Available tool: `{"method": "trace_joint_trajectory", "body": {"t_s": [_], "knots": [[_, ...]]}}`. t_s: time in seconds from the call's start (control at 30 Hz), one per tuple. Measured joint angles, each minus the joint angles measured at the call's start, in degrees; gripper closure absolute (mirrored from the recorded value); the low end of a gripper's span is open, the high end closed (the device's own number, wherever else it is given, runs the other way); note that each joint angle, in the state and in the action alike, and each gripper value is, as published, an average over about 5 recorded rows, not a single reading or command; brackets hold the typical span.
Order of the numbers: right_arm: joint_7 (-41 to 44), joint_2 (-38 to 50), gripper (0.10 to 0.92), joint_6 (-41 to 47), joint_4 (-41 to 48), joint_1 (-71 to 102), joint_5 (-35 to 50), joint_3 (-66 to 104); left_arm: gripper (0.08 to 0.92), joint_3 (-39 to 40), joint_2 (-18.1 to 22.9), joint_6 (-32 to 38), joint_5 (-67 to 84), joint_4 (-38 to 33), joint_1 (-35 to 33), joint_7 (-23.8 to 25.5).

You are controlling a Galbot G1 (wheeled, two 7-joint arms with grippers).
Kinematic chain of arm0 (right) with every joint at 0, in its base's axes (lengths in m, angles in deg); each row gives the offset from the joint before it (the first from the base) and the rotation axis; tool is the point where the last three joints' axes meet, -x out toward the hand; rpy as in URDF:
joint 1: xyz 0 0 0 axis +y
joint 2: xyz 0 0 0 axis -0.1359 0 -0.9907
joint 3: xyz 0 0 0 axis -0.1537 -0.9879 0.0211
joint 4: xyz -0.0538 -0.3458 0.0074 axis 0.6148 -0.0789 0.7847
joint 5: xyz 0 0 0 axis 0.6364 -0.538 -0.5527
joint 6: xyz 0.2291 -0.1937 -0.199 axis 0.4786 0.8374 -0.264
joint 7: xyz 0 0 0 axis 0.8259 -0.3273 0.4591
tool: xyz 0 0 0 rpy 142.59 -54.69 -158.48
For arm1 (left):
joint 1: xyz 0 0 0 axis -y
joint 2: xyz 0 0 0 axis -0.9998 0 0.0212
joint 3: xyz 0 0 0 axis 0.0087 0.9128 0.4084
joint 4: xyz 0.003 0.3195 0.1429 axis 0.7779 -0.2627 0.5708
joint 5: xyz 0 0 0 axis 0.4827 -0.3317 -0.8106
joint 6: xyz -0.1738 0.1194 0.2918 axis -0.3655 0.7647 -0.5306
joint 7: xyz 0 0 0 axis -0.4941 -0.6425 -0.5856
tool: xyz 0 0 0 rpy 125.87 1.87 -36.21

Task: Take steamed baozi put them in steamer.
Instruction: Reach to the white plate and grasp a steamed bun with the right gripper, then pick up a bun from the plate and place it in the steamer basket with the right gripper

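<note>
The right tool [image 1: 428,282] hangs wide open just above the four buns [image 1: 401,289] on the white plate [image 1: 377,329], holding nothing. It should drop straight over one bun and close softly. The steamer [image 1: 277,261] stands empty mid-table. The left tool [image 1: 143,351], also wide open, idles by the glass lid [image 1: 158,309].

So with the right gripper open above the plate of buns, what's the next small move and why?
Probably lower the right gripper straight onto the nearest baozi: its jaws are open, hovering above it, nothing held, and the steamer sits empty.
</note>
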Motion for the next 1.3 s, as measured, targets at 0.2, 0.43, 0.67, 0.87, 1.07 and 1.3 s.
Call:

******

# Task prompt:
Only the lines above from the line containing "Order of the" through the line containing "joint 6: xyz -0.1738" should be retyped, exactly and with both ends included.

# Answer section:
Order of the numbers: right_arm: joint_7 (-41 to 44), joint_2 (-38 to 50), gripper (0.10 to 0.92), joint_6 (-41 to 47), joint_4 (-41 to 48), joint_1 (-71 to 102), joint_5 (-35 to 50), joint_3 (-66 to 104); left_arm: gripper (0.08 to 0.92), joint_3 (-39 to 40), joint_2 (-18.1 to 22.9), joint_6 (-32 to 38), joint_5 (-67 to 84), joint_4 (-38 to 33), joint_1 (-35 to 33), joint_7 (-23.8 to 25.5).

You are controlling a Galbot G1 (wheeled, two 7-joint arms with grippers).
Kinematic chain of arm0 (right) with every joint at 0, in its base's axes (lengths in m, angles in deg); each row gives the offset from the joint before it (the first from the base) and the rotation axis; tool is the point where the last three joints' axes meet, -x out toward the hand; rpy as in URDF:
joint 1: xyz 0 0 0 axis +y
joint 2: xyz 0 0 0 axis -0.1359 0 -0.9907
joint 3: xyz 0 0 0 axis -0.1537 -0.9879 0.0211
joint 4: xyz -0.0538 -0.3458 0.0074 axis 0.6148 -0.0789 0.7847
joint 5: xyz 0 0 0 axis 0.6364 -0.538 -0.5527
joint 6: xyz 0.2291 -0.1937 -0.199 axis 0.4786 0.8374 -0.264
joint 7: xyz 0 0 0 axis 0.8259 -0.3273 0.4591
tool: xyz 0 0 0 rpy 142.59 -54.69 -158.48
For arm1 (left):
joint 1: xyz 0 0 0 axis -y
joint 2: xyz 0 0 0 axis -0.9998 0 0.0212
joint 3: xyz 0 0 0 axis 0.0087 0.9128 0.4084
joint 4: xyz 0.003 0.3195 0.1429 axis 0.7779 -0.2627 0.5708
joint 5: xyz 0 0 0 axis 0.4827 -0.3317 -0.8106
joint 6: xyz -0.1738 0.1194 0.2918 axis -0.3655 0.7647 -0.5306

That completes the output.